A friend recommended a book earlier this year by a theologian named John Haught. In it, Haught talked about the need to square Christian theology with the fact of evolution. One point he made is that theology should never compete with science, that the truths of the latter are not to be denied by the former, and vice versa. So the earth and all its inhabitants weren't created in six days, the universe (or multi-verse, we really do not know) is billions of years old, the human story represents hardly a nanosecond in this evolutionary time line, and the possibility of intelligent life in spheres beyond our third rock from the sun is hardly remote. The one thing certain is that, whoever and whatever we and our world are, it will not be the same tomorrow.

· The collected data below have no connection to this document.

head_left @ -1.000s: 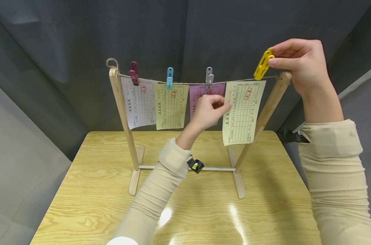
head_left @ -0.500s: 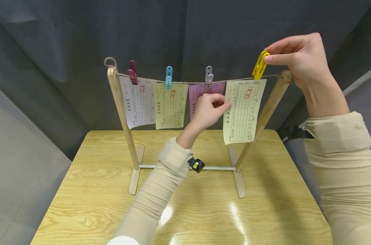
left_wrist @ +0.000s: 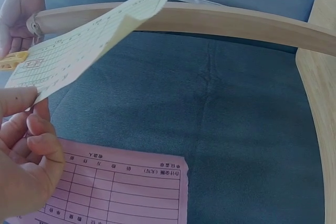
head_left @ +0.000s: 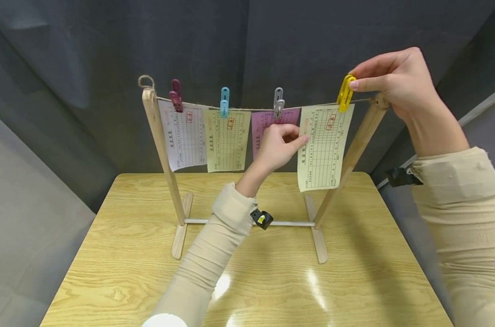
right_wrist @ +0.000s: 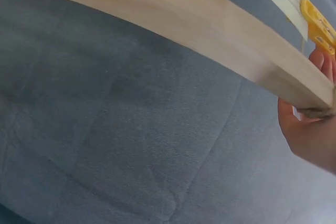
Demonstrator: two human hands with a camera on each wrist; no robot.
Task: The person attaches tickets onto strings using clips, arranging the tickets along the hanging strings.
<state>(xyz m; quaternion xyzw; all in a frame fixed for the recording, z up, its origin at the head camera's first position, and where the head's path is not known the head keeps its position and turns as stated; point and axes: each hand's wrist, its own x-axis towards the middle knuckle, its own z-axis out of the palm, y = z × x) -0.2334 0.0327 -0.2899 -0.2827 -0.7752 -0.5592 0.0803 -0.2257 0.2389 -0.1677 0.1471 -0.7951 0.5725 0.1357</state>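
Note:
My left hand (head_left: 278, 145) pinches the left edge of a pale yellow-green printed slip (head_left: 323, 154) between thumb and fingers. The slip hangs with its top edge at the twine (head_left: 247, 109). At its upper right, my right hand (head_left: 398, 84) pinches a yellow clothespin (head_left: 345, 93) by its handles. The clothespin's lower end overlaps the slip's top edge and the twine. In the left wrist view, the slip (left_wrist: 89, 40) tilts up from my thumb, with the yellow clothespin (left_wrist: 13, 60) at its far edge. The right wrist view shows the clothespin (right_wrist: 318, 27) at the slip's corner.
A white slip (head_left: 184, 136), a yellow slip (head_left: 227, 143) and a pink slip (head_left: 264, 122) hang from maroon (head_left: 175, 96), blue (head_left: 225, 103) and grey clothespins (head_left: 278, 104). The twine runs between two wooden posts (head_left: 163, 159) standing on the wooden table (head_left: 129, 254). Dark curtain hangs behind.
The yellow clothespin in my right hand has moved slightly left and down, so its end now overlaps the slip's top edge. My left hand keeps its place on the slip.

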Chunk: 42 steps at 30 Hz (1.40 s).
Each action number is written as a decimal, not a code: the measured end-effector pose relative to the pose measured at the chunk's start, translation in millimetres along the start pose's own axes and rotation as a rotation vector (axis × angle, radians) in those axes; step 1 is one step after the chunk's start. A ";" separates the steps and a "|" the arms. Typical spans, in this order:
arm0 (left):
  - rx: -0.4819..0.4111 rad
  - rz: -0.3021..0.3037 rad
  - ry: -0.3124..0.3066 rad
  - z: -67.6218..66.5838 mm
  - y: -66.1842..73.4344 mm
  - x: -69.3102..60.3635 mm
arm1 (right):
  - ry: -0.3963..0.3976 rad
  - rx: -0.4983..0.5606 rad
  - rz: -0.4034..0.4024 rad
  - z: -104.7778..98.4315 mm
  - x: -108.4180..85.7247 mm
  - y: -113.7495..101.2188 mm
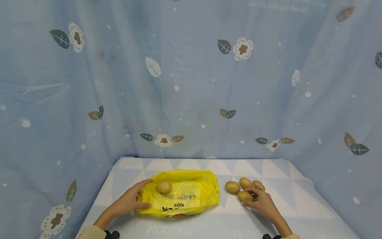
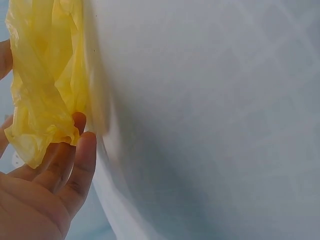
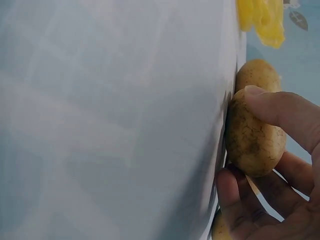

In fact, in the deep time of our evolutionary tomorrow, it's gonna be very different.

Which brings me back to Christmas. Or more precisely Christmas Eve. The one day when we think about nothing but tomorrow. And really look forward to it.

I am ready this year. All the presents are wrapped. The house is clean (I vacuum). Charles Darwin and Jesus Christ have become bosom buddies in my mind, the former telling me that nothing is forever as the world and its inhabitants constantly morph into newer forms, the latter teaching me that this in itself is a good thing and that somewhere over this evolutionary rainbow there is still a tomorrow that embraces us all.

And I have a shovel ready.

In case Rudolph leaves something in the driveway besides a missing sleigh bell.

Merry Christmas.

(This post was first published on Christmas Eve 2008.  A lot has changed since then. But not my view of Christmas.)

Tuesday, December 13, 2016

THE BIG DOG CAN STILL BARK

THE BIG DOG CAN STILL BARK

So, there I was on Saturday, walking into my favorite independent bookstore in Pleasantville, NY.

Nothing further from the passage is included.